Here the answer must be the exact run of lines from the line holding "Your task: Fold" to the end of the material below, and nothing else.

-- Information shown follows --

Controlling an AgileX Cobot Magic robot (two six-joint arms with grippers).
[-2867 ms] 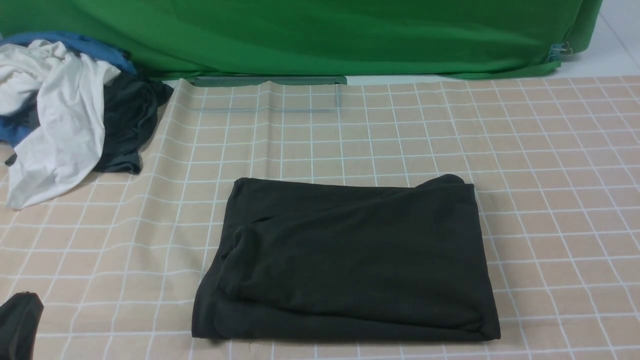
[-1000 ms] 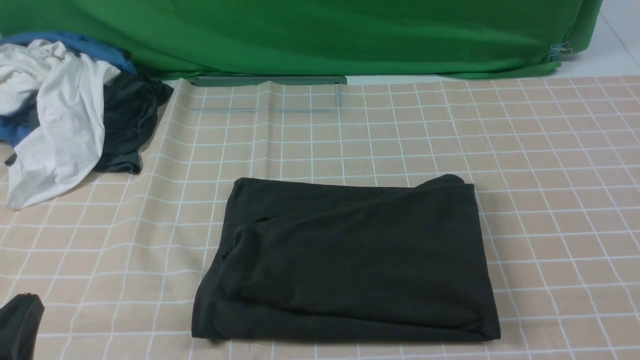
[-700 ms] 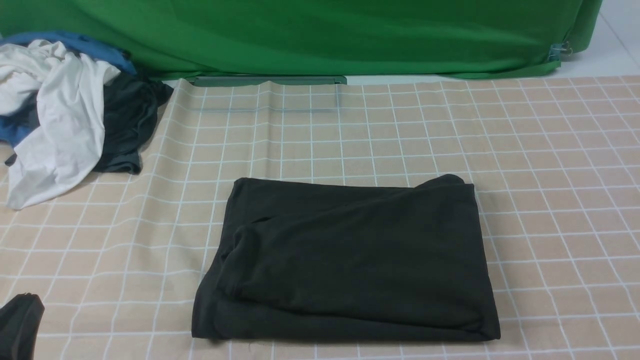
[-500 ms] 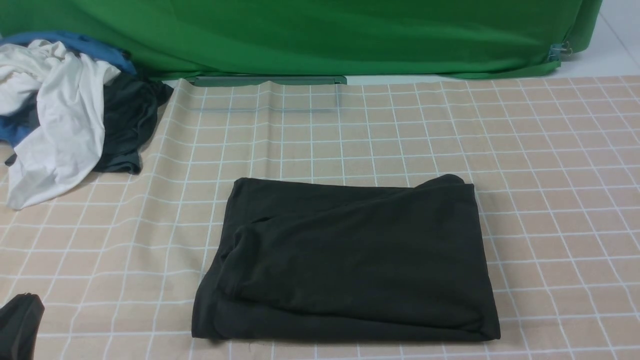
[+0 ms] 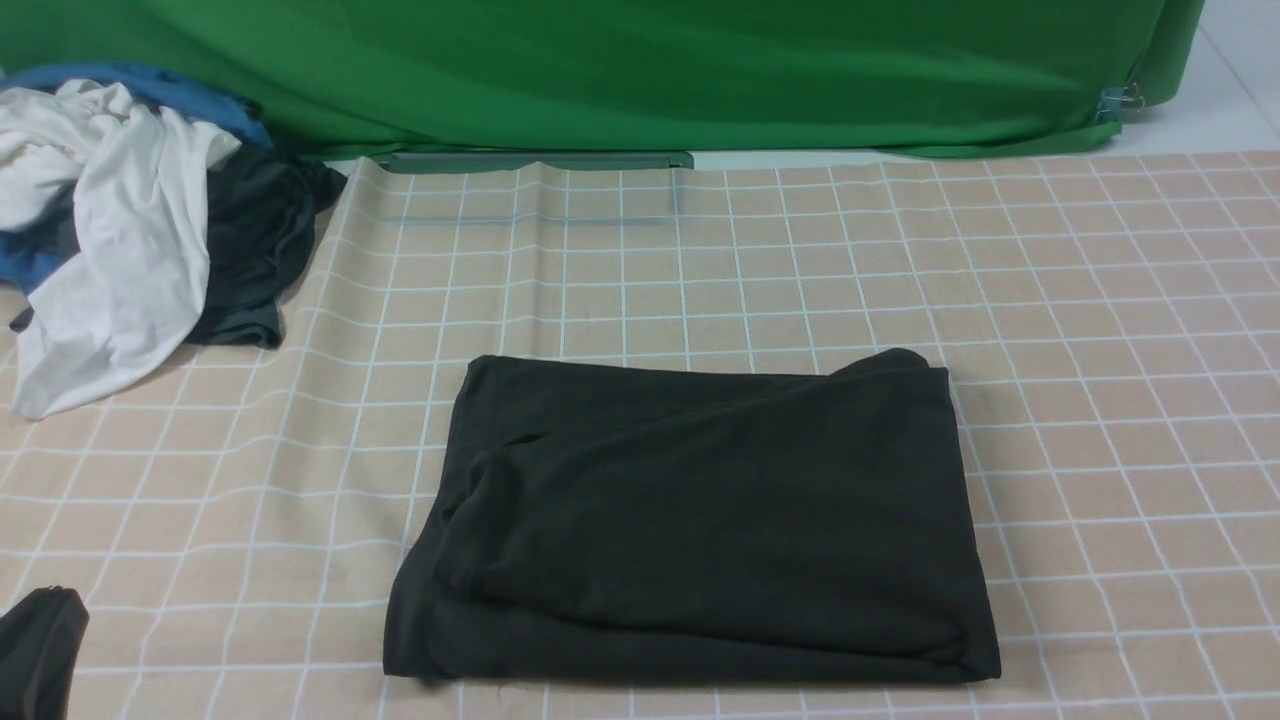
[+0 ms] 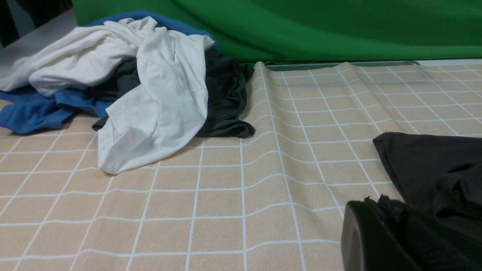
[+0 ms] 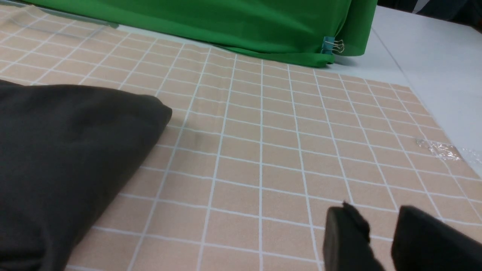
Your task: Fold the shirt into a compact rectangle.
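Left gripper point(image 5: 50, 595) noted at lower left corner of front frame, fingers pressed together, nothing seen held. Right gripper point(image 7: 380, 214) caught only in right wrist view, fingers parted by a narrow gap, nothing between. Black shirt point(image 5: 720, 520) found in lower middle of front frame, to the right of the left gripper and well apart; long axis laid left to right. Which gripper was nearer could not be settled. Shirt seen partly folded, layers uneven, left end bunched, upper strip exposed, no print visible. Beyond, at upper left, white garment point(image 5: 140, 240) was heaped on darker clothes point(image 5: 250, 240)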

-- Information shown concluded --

Solution below
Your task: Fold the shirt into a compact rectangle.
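Left gripper point(image 5: 50, 595) noted at lower left corner of front frame, fingers pressed together, nothing seen held. Right gripper point(image 7: 380, 214) caught only in right wrist view, fingers parted by a narrow gap, nothing between. Black shirt point(image 5: 720, 520) found in lower middle of front frame, to the right of the left gripper and well apart; long axis laid left to right. Which gripper was nearer could not be settled. Shirt seen partly folded, layers uneven, left end bunched, upper strip exposed, no print visible. Beyond, at upper left, white garment point(image 5: 140, 240) was heaped on darker clothes point(image 5: 250, 240)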

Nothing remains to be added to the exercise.